Anaïs resta sans voix pendant de longues secondes.
– Et... Et vous ? Vous avez aussi les deux sangs ?
– Non, mon cas est une autre histoire...
La jeune fille ouvrit la bouche pour lui demander des détails mais déchanta vite.
– Que je ne te raconterai pas.
Elle croisa les bras sur sa poitrine et pinça les lèvres.
– Et maintenant ? demanda-t-elle.
– Maintenant tu dois apprendre à accéder à tes propres souvenirs. Quand ce sera fait, tu pourras accéder à la mémoire d'autres personnes et seulement là tu seras en pleine possession de tes pouvoirs. J'aurais aimé t'aider mais je n'en ai pas le temps, car il faut que je t'explique votre mission, à Lizia et toi, plus en détails.
Anaïs redevint attentive.
– Tu sais déjà que vous êtes les deux Élues de la prophétie et que vous devez retrouver douze clés pour ouvrir le Jardin des Légendes et les libérer. (Anaïs hocha la tête) Mais ce que tu ne sais pas, c'est où sont ces clés. Il y a donc douze clés, parce qu'il y a douze Légendes. Parmi elles, il y a deux clés pour chaque élément : la Terre, le Feu, l'Eau et l'Air et quatres clés pour la Vie, la Mort, la Justice et l'Harmonie. Ces quatres dernières sont surnommées les Puissantes, car elles contrôlent, en quelque sorte, les autres. As-tu une carte du Royaume d'Engamella ?
– Oui, même si elle est assez sommaire, répondit la jeune fille.
– Bien. Je vais te montrer où sont les clés et tu devras les placer sur ta propre carte à ton réveil.

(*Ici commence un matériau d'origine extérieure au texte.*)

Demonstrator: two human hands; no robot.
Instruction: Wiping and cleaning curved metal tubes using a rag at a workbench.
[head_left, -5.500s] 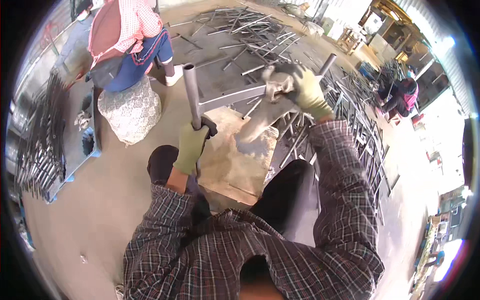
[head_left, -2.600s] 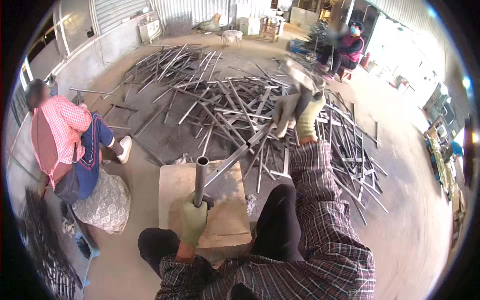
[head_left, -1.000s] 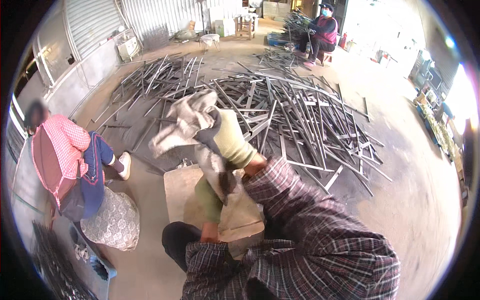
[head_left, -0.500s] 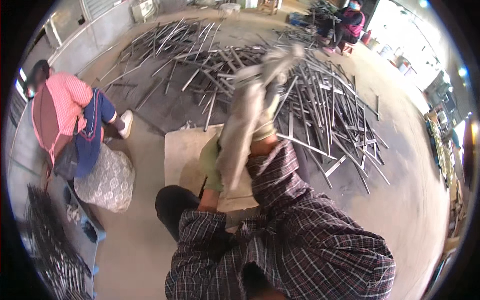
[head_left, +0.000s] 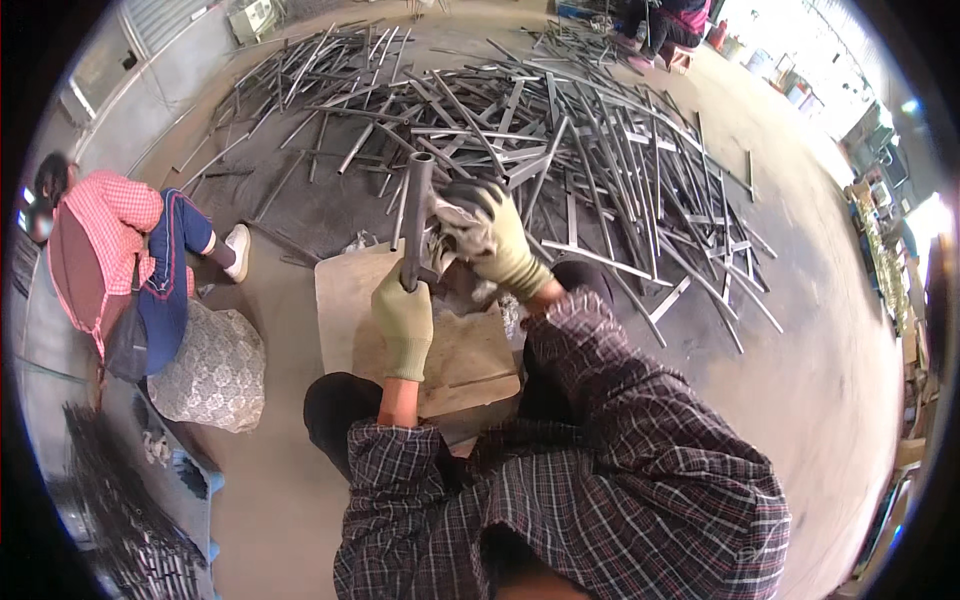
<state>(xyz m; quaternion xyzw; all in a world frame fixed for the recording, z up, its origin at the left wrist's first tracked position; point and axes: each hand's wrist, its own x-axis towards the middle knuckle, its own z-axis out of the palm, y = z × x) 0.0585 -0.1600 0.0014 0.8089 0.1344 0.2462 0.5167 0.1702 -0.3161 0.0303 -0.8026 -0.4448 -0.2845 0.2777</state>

Elea fit apparaître une carte sous les yeux ébahis d'Anaïs et y plaça dix points.
– La position des clés que je t'indique ici est assez vague, car je ne sais pas exactement où est située chacune d'elle, mais tu auras tout de même une idée d'où chercher. Tu as déjà une clé, ta sœur aussi, il ne vous en reste plus que dix à trouver. Après cela, vous vous rendrez dans les Montagnes Célestes, devant le Jardin, et vous l'ouvrirez.
Anaïs trouva que cela faisait beaucoup d'informations à enregistrer en si peu de temps, aussi fut-elle soulagée lorsqu'Elea déclara qu'elle n'avait plus le temps de lui dire autre chose.
– J'aurais aimé te parler du système gouvernemental et des règles du Royaume mais je n'ai plus le temps. Tu le découvriras par toi-même, à tes dépens.
Et elle disparut.
Anaïs resta plantée au même endroit, les bras ballants. Son cerveau tentait en vain de remettre en ordre l'avalanche d'informations qu'il venait de recevoir.
– Bon, dit-elle à haute voix, il faut que j'apprenne à ouvrir l'un de ces fichus bouquins !
Elle s'approcha d'une étagère, tendit la main... Et se heurta à une barrière invisible. Elle grommela un juron, ferma les yeux et, tentant de retrouver les gestes et sensations qu'elle avait eues quand Elea lui avait fait toucher le livre. Après une dizaines de tentatives, elle dut s'avouer vaincue.
Elle se laissa tomber au sol, remonta les genoux contre sa poitrine, croisa les bras dessus et enfouit sa tête dans ses coudes.
– Pourquoi je n'y arrive pas ? sanglota-t-elle dans le silence qui s'était fait oppressant. Qu'est-ce qui cloche avec moi ?
Elle laissa les larmes couler sur ses joues.
– En plus je ne sais même pas comment sortir d'ici...
De longues minutes passèrent, pendant lesquelles la jeune fille prit pleinement conscience de sa situation, si bien que toute trace d'espoir finit par la quitter.